484 reviews268 followers
February 10, 2026
This paper makes the case that "Western esotericism" as a field—necessarily divorced from the larger "Western culture" in which it is naturally otherwise embedded—results from a millennia-long "Grand Polemical Narrative" rooted in "the basic opposition of pagan versus nonpagan" inherent in the project(s) of monotheism(s), founded from the time of Moses on the rejection of "idolatry," first among the Egyptians, then everyone else. Notably, this charge of idolatry was levied against the Roman Catholic church by Henry More in his 1669 An Exposition of the Seven Epistles, which coined the term Gnosticism "as a pejorative umbrella concept for what polemicisms like Justin Martyr, Irenaeus of Lyons, Hippolytus of Rome and Ipiphanius of Salamis had rejected as heresy in the 2nd and 3rd centuries."

Similarly, magické—literally "the art of the mágoi, or Persian priests"—was among the Greeks a polemic term "referring to what was seen as the opposite of legitimate and overt religious practice," and this sense carried through to Christian discourse against pagan idolatry, where it became "equivalent to trafficing with demons, who, as was well understood, were the very same entities that had manifested themselves as 'gods' to the pagans." This same rhetoric was then turned on the Church of Rome by the leaders of the Protestant Reformation, particularly by such Calvinists as Philips van Marnix, effectively applying the doctrine of sola fide to render the rituals and most of the sacraments of the Roman Church as pagan magic. This turn leaves marks today, both among those who claim that Roman Catholics are not Christians, and among academics who confine their definitions of religion to systems of belief and doctrine, leaving aside matters of "symbol, myth and ritual," whether studying mainstream religions, historical sects, or Western Esotericism.

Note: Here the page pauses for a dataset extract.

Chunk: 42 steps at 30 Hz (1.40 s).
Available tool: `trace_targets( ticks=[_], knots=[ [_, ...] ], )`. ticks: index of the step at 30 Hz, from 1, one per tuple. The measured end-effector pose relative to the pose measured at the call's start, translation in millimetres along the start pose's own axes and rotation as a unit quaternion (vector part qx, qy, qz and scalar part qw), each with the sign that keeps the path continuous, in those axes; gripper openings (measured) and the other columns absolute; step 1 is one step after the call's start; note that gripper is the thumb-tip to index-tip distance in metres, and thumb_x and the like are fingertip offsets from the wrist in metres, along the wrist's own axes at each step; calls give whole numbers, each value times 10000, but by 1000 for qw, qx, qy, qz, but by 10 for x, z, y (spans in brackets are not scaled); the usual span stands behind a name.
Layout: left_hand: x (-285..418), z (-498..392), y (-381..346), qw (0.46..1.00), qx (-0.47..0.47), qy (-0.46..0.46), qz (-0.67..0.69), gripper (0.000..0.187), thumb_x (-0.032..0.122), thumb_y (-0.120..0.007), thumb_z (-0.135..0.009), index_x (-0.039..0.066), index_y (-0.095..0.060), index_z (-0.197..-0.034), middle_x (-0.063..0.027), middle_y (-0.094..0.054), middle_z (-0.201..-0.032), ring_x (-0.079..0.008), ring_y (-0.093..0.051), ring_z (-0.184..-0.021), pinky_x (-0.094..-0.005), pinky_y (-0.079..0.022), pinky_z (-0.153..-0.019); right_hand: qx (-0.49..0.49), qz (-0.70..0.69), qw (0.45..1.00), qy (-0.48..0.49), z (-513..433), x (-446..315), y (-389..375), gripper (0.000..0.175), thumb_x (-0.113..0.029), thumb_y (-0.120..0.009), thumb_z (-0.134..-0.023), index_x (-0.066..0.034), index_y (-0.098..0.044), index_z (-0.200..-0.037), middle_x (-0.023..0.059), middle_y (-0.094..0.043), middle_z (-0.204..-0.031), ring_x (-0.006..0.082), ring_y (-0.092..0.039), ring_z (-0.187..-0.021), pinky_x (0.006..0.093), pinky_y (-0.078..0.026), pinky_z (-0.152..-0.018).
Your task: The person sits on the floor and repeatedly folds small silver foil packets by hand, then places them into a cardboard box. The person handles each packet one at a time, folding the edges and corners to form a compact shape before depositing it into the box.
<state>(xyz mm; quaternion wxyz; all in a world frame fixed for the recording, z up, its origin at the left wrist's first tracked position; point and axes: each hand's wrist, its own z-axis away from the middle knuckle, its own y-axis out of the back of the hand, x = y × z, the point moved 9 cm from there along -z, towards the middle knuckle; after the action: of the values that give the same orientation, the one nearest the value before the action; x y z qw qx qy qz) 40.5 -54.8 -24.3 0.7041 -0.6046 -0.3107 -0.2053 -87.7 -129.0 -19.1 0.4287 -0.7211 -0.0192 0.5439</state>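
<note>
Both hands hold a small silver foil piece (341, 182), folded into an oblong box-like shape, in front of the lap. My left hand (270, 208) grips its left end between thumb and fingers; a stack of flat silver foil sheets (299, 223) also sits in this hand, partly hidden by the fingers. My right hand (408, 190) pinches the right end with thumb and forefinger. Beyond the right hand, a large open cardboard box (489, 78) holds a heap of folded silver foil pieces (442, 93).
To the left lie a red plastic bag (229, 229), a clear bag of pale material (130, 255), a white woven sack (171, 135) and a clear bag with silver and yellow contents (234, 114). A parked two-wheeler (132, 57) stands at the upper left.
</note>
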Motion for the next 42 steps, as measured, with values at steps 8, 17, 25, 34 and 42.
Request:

All this leads the author to conclude that
the importance of the study of Western esotericism goes far beyond a mere “academic interest” in some historical currents and ideas that happen to have been neglected by earlier generations. On the contrary, this domain of research should be recognized as centrally important to historians of religion and culture because it is only by virtue of excluding its basic components—as imagined in the polemical imagination—from the realm of the acceptable that Western culture as such has been able to define its very identity. If I am correct in arguing that the most essential components of that identity are at bottom polemical concepts, it follows that we cannot understand them in isolation, as if they exist in and for themselves. Instead, we need to understand the dynamics of the underlying discourse that created them; and this, in turn, requires us to try and step outside the latter and analyze it from a neutral point of view.

I tend to agree, though my interest in the topic extends far beyond. that as well, as you may have noticed.